József smiled. “What shall we do when he is talked out, Colonel?”

“What shall you do? Why, my dear József, you will hang Mr. Oakes. Yes”—Bolgin raised his glass of mineral water as if to toast the idea—“Moscow would like that. In fact”—his eyebrows came together—“Bolgin would like that! You will of course take a photograph. You will say to your confederates it is essential for the morale of the ‘Freedom Fighters,' eh? But also—and you will
not
say,” he chuckled, “essential for the morale of Moscow, and excellent for the morale of Bolgin. The morale of Bolgin is also worth some maintaining, is it not true, József?” Bolgin laughed almost convulsively. “Blackford Oakes, the picture-poster secret star of the great Central Intelligence Agency. Hanged as a traitor—by the Hungarian Freedom Fighters Oakes helped escape from Hungary! It is too delicious. We shall see that it gets leaked, gets worldwide leaked! Do you ever see the
National Review,
József?”

József said that although he read several American periodicals, he did not read
National Review
.

“It is edited by this young bourgeois fanatic. Oh, how they cried about the repression of the counterrevolutionaries in Budapest! But the
National Review,
it is angry also with the CIA for—I don't know, not starting up a Third World War, maybe? Last week—I always read the
National Review,
it makes me so funny-mad—last week an editorial said”—he raised his head and appeared to quote from memory—“‘The attempted assassination of Sukarno last week had all the earmarks of a CIA operation. Everybody in the room was killed except Sukarno.'” Bolgin roared, and suddenly wished his mineral water were vodka. Should he order some?
No!
No, a thousand times no! He marshaled his thought. His features returned to pop-Bolshevik: “We will distribute that picture,” he said soberly. “‘Hungarian Freedom Fighters/Execute U.S. CIA Agent/Caught Collaborating with KGB.' Such black eyes for our friends in the CIA, no, József?”

“Yes! Terrific!… Say, Colonel. You know, it is getting very expensive, life in Paris. And I do need my own automobile. Renting one from time to time for specific missions, well, it isn't entirely satisfactory.”

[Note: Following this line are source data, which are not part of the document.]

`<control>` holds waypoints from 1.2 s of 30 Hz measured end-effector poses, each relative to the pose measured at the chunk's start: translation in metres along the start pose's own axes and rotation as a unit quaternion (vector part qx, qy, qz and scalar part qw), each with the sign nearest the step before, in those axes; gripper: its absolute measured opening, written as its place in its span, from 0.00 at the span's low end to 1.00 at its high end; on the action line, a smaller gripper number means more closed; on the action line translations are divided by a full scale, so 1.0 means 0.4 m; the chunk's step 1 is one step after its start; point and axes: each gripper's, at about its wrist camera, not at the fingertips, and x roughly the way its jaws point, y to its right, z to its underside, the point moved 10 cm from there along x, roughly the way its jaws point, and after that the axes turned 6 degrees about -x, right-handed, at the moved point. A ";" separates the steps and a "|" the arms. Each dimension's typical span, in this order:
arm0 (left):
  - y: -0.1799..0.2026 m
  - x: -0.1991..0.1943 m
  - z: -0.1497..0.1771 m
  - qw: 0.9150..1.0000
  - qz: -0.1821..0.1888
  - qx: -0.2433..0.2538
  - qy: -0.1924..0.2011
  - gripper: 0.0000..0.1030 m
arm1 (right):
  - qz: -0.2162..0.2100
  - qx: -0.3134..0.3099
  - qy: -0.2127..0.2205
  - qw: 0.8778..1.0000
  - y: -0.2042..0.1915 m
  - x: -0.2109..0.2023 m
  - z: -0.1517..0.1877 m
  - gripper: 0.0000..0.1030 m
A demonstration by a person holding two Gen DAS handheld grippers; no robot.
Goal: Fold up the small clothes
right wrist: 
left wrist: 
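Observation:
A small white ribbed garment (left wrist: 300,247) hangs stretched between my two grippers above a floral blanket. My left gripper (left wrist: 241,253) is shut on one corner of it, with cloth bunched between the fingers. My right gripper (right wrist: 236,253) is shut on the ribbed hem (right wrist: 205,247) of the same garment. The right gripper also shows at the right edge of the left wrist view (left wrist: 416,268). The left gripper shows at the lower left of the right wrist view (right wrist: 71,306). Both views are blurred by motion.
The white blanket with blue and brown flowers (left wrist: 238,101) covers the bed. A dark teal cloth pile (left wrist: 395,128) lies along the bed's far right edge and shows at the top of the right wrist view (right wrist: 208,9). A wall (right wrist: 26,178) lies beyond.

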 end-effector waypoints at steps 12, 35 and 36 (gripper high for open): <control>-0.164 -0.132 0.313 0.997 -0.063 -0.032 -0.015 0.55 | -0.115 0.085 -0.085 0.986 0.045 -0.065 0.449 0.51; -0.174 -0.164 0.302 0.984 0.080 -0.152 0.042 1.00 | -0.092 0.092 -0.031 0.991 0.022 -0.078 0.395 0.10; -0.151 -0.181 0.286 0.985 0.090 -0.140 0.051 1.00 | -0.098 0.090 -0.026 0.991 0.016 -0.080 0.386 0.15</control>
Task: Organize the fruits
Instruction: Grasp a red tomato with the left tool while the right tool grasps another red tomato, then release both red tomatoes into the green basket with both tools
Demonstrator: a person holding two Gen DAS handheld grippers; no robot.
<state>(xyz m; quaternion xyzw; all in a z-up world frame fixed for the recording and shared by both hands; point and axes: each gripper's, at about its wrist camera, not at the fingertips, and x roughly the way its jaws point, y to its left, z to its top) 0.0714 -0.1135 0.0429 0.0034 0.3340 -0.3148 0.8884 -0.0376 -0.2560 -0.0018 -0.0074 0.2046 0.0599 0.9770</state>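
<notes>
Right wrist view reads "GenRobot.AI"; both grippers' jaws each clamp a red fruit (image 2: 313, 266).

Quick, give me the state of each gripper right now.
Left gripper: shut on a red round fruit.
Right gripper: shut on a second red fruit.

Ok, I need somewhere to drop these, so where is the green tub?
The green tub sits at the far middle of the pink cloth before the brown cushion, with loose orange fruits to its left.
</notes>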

Bolgin, prepared, reached into his pocket and extended his hand under the table.

“What you find in this envelope there will be five times of when the photograph comes to me.”

13

“I am very sorry, Dean. Did Martha bring you tea? Ah yes; I see she did.” The Director of the Central Intelligence Agency poured himself a cup and sat down. “In the situation I was in it would have been awkward to tell anybody ‘Please call Dean Acheson and tell him I'll be late.'”


Pace
. I know how those things are,” the tall distinguished figure with the waxed moustache replied in drawling Grotonian. “I have been enjoying the afternoon paper. It recounts the inside story of the shake-up in the Kremlin. Molotov led the fight against Khrushchev, charging that he had been a failure in foreign policy. Poor old Molotov,” the former Secretary sighed exaggeratedly. “Obviously the Ribbentrop-Molotov Pact went to his head. As a perfectionist, he cannot stand lesser diplomacy.” His eyes were still on the paper. “Hmm … Molotov out. Malenkov out. Kaganovich out. At this rate, Allen, I shall soon be left without any personal friends in the Presidium.”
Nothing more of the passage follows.